A top regulator has argued that the bank ban on shareholder payouts should remain in place as it is too early for bankers to take a "victory lap" over their response to the pandemic.
Fund managers and bankers have been pushing for regulators to lift the ban on dividends following a strong third quarter.
However the head of the Basel committee of regulators, Carolyn Rogers, told the Financial Times that lenders must be patient as the scale of loan losses was still unclear and it was "their job" to absorb shocks.
"Banks are not pulling back credit like they did [during the 2008 financial crisis] to save themselves at the expense of the broad economy," she said.
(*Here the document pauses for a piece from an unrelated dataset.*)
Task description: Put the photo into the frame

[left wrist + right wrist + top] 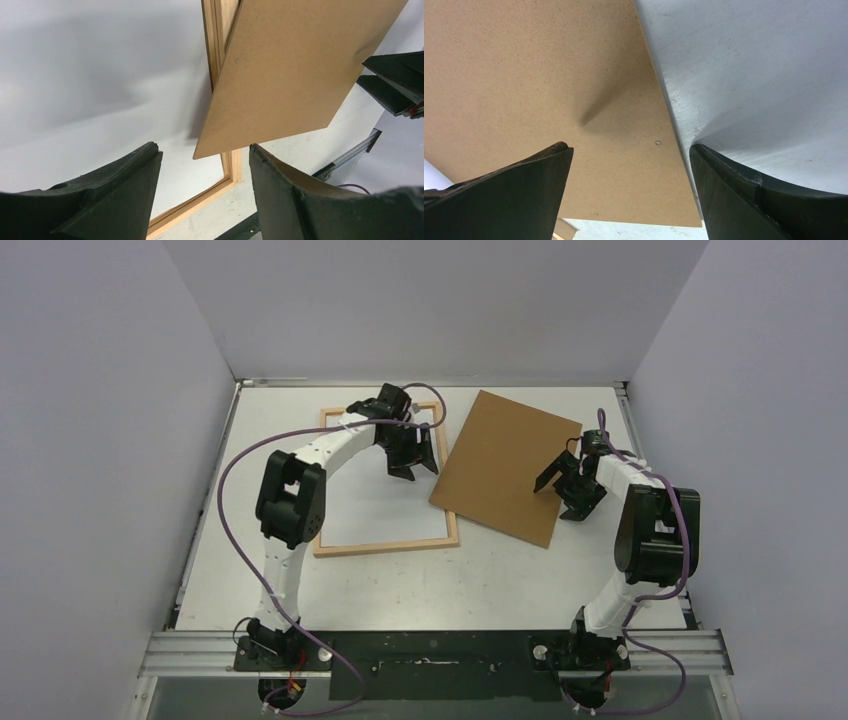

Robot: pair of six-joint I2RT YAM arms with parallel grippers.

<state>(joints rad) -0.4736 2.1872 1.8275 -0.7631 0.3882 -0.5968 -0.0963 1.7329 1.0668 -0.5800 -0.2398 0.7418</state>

"That’s a good thing - we can give them a gold star and a pat on the back, but we should also remember this is part of their job.
"Banks are supposed to absorb and not amplify shocks and downturns to the economy. This is the business they are in and for most of them it makes them a lot of money. It is important they are well capitalised and not over-leveraged."
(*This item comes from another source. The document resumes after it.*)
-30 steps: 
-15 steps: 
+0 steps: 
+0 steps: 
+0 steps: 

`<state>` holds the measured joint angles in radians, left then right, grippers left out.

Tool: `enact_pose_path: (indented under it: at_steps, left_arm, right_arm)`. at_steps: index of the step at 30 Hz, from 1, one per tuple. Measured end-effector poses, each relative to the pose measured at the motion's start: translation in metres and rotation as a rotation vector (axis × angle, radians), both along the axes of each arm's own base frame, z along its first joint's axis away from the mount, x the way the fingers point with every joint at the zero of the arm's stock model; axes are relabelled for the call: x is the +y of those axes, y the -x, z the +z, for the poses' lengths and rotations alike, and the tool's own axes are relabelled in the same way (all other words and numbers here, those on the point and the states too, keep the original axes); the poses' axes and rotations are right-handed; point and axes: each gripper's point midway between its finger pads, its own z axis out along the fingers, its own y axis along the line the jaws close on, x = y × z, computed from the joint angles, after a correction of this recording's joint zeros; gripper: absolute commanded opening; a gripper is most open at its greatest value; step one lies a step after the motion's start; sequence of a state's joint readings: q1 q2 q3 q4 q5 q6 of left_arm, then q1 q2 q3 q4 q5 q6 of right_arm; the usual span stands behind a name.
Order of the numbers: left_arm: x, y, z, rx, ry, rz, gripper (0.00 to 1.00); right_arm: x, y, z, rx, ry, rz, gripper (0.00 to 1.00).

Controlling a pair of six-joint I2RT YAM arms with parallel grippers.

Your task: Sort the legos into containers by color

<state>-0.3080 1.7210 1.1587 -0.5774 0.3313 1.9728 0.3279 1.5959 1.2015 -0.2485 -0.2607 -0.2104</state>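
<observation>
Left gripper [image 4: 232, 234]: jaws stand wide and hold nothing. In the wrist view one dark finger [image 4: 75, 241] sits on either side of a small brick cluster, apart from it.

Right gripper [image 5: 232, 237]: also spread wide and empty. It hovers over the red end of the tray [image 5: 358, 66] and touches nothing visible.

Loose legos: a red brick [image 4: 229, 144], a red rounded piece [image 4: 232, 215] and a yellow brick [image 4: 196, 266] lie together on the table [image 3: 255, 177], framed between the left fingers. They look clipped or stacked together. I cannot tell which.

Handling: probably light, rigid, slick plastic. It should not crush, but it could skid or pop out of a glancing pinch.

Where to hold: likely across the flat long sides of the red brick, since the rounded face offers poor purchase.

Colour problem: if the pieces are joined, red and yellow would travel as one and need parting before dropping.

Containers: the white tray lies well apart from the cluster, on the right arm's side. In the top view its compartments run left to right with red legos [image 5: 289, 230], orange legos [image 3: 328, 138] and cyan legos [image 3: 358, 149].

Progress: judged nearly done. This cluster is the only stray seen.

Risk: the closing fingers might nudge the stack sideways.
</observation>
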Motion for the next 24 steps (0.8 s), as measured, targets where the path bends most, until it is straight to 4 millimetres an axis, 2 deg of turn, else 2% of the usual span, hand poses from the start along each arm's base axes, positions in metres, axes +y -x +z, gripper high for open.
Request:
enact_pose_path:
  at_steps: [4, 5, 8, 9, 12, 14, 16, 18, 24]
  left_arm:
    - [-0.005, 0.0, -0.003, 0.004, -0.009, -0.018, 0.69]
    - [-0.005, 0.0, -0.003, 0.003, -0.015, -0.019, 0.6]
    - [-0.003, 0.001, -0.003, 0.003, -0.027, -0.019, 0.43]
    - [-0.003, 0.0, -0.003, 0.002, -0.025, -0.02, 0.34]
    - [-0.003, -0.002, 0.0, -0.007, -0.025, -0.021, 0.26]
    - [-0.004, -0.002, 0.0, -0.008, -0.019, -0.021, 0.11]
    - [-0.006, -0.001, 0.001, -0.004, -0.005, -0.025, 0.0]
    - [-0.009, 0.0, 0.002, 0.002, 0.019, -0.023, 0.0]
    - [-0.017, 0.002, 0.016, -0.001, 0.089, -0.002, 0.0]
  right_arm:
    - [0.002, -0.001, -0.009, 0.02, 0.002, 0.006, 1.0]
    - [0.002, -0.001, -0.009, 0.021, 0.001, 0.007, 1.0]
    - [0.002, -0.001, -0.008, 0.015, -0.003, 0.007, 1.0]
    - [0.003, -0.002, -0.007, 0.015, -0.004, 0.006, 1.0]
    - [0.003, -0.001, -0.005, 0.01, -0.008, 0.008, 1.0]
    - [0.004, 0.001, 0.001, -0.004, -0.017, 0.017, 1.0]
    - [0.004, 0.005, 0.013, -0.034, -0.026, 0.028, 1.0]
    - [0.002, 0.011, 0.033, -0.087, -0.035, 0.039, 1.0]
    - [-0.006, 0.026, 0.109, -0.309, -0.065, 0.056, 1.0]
UK bankers gave heavy hints during the third quarter results season that they were ready to payout if the ban was lifted.
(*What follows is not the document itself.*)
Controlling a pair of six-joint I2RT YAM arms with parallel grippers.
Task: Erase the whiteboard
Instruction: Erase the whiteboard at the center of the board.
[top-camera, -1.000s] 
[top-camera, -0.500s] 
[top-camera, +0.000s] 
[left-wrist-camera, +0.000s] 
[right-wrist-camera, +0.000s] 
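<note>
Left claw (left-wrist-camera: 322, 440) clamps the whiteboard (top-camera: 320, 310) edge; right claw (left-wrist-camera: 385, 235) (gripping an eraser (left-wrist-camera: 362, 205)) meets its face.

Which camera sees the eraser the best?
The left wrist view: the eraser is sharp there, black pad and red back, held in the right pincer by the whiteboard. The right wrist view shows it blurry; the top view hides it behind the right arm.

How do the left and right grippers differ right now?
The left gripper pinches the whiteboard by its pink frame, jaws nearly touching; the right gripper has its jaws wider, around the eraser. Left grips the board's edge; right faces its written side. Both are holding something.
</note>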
Barclays chief Jes Staley said the bank’s balance sheet was the healthiest it had been in “modern history”, while Sir Howard Davies, the NatWest chairman, has repeatedly said restrictions should be removed to attract investment.
Neither the Bank of England not the European Central Bank have decided whether to lift the ban next year, although the ECB has hinted that it may let some banks pay dividends.
Sweden said last week that if the economy continued to stabilise then profitable bank shareholders could receive payouts next year.